Under the second method, the WCAB held that Dahl could rebut the scheduled rating by showing the injury impaired her amenability to rehabilitation, even where there was less than total permanent disability. The Court of Appeal responded by saying “We are skeptical of WCAB’s conclusion that an employee may invoke the second Ogilvie rebuttal method where the inability to rehabilitate results in less than a 100-percent permanent disability.” However the Court did not decide the case on that basis. Instead it concluded “There is no evidence that the injury even limited her rehabilitation prospects.”

“In sum, we find WCAB’s approach in this case flies in the face of Ogilvie and the 2004 amendments to the workers’ compensation scheme. Under the 2004 amendments, a claimant’s scheduled rating is presumptively correct. Ogilvie confirmed the Legislature meant what it said, and that claimants may not rebut their disability rating merely by offering an alternative calculation of their diminished future earning capacity.”

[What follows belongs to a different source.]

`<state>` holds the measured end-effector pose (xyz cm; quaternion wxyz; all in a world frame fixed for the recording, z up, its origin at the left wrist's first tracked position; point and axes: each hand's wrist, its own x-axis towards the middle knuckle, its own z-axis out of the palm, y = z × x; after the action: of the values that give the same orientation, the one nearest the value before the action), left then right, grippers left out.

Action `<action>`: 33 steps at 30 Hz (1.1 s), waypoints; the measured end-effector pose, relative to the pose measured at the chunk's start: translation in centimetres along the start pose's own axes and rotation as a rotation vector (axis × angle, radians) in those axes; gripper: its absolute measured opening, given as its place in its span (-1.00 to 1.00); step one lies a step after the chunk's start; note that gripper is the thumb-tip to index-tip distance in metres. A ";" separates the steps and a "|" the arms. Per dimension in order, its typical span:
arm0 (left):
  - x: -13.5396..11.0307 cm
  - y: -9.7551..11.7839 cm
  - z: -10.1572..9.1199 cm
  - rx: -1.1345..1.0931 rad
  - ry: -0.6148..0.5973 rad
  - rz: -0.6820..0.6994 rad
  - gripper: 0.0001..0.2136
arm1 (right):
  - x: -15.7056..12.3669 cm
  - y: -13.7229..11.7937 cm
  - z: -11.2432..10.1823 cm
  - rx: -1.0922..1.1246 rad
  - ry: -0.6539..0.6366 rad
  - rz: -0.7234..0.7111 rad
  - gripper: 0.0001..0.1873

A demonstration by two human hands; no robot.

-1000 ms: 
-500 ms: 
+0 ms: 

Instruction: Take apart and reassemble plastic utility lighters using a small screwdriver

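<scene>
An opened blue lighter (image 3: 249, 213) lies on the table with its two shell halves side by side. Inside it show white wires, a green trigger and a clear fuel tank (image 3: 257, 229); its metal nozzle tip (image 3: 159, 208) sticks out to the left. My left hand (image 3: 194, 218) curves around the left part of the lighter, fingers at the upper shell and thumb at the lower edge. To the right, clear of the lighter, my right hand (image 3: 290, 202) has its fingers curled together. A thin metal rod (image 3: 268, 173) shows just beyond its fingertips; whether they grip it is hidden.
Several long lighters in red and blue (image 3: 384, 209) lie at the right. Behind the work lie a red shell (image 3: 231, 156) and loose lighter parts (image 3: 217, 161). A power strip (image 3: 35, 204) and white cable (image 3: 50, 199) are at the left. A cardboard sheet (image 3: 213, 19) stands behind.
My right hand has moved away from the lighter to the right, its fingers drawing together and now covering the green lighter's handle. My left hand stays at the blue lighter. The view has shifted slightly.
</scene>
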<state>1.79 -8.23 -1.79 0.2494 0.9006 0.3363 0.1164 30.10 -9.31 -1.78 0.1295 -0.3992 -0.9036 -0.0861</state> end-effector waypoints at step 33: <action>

Owner and Foreman Charged With Manslaughter for OSHA Violations

Cal/OSHA’s criminal investigation into the December 2012 falling death of a 51-year-old carpenter in San Francisco resulted in manslaughter charges by the San Francisco District Attorney against the worker’s employer and foreman. Salvador William Versaggi of Sonoma, owner of Versaggi Construction, along with foreman John Fitt of Sebastopol pleaded not guilty on to the manslaughter charges and two counts of violation of the labor code.

On December 26, 2012, 51 year old Jose Plancarte was assigned to lower a window frame opening in the main stairwell of a residential construction site at 40 Edgehill Way in San Francisco. Plancarte had worked as a carpenter for Versaggi’s company, Versaggi Construction, for 20 years. He built a nailed-bracket scaffold and used two scaffold planks to access the window located more than 18 feet above ground. Plancarte was not wearing fall protection and the scaffold did not have guardrails. He was found unresponsive at the base of the stairwell, having fallen 18.5 feet to the concrete basement floor. Plancarte was transported to San Francisco General Hospital, where he later died from his injuries.

Cal/OSHA’s investigation determined that Versaggi Construction had failed to provide fall protection training to its workers at the site, and that foreman Jim Fitt was aware that Plancarte had cobbled together a prohibited type of scaffolding in direct violation to the employer’s own safety program.

Cal/OSHA’s civil investigation resulted in the issuance of four citations with penalties totaling $25,870 on March 29, 2013, including two citations for serious violations.